Sunday, February 10, 2013

April 2, 1502 – Arthur Tudor Survives



After decades of civil war, England's Wars of the Roses came to an end with Henry Tudor defeating Richard III at Bosworth Field in 1485.  Henry, now Henry VII, dedicated his reign to securing the throne of England.  He married Elizabeth of York, tying together the Lancasters and the Yorks to end the matter of supremacy and defeated anyone who continued to rebel.  Henry also encouraged support from Wales by claiming Welsh descent.  Most of all, he sought European recognition, which would legitimize his rule despite his being a questionable heir.  Treaties ended war with France and called for Perpetual Peace with Scotland.  He looked to the newly unified kingdoms of Castile and Aragon whose Ferdinand and Isabella were successfully driving the Moors out of Spain.  In 1489, England and the Catholic Nobles signed the Treaty of Medina del Campo.  Ferdinand and Isabella's youngest daughter, Catherine, would marry Henry's oldest son, Arthur.

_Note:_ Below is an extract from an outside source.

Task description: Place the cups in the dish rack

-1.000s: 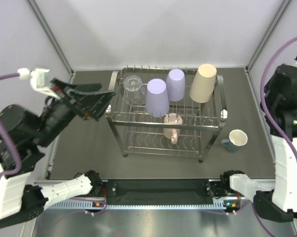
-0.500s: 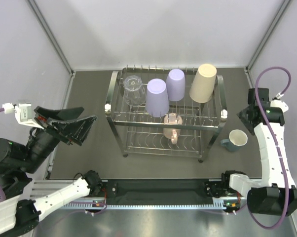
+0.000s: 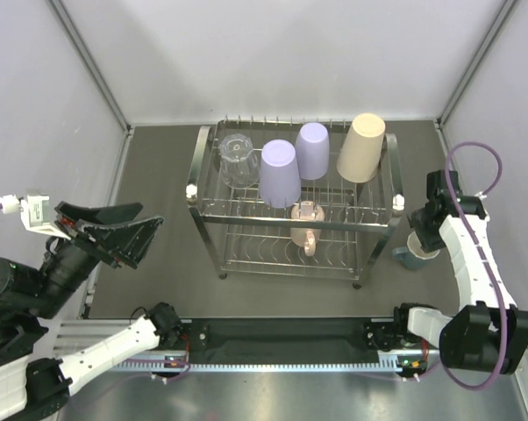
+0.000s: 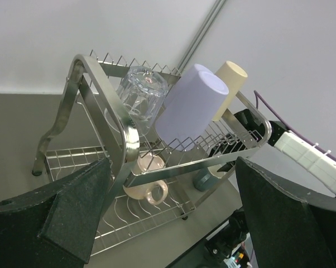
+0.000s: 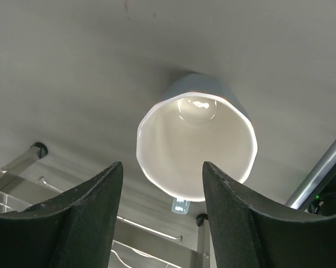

Arthur had been born September 20, 1486.  His father had prophesied that Elizabeth's child would be a boy, whom he would name Arthur as he would bring about a new golden age for England.  Henry arranged for the birth to be held at the capital, Winchester, which proved a bold and successful move.  Arthur was estimated to be born prematurely but was strong.  He was betrothed before his third birthday to Catherine, a few months older than he.  Soon he was created Prince of Wales, coinciding with the birth of his sister Margaret, who would marry James IV of Scotland and secure England's northern border.  Arthur grew up at Ludlow Castle in Wales under the guidance of tutors expert in politics, humanism, and science.  Bernard André, the blind poet and biographer, ensured he thoroughly read the Greek and Latin Classics.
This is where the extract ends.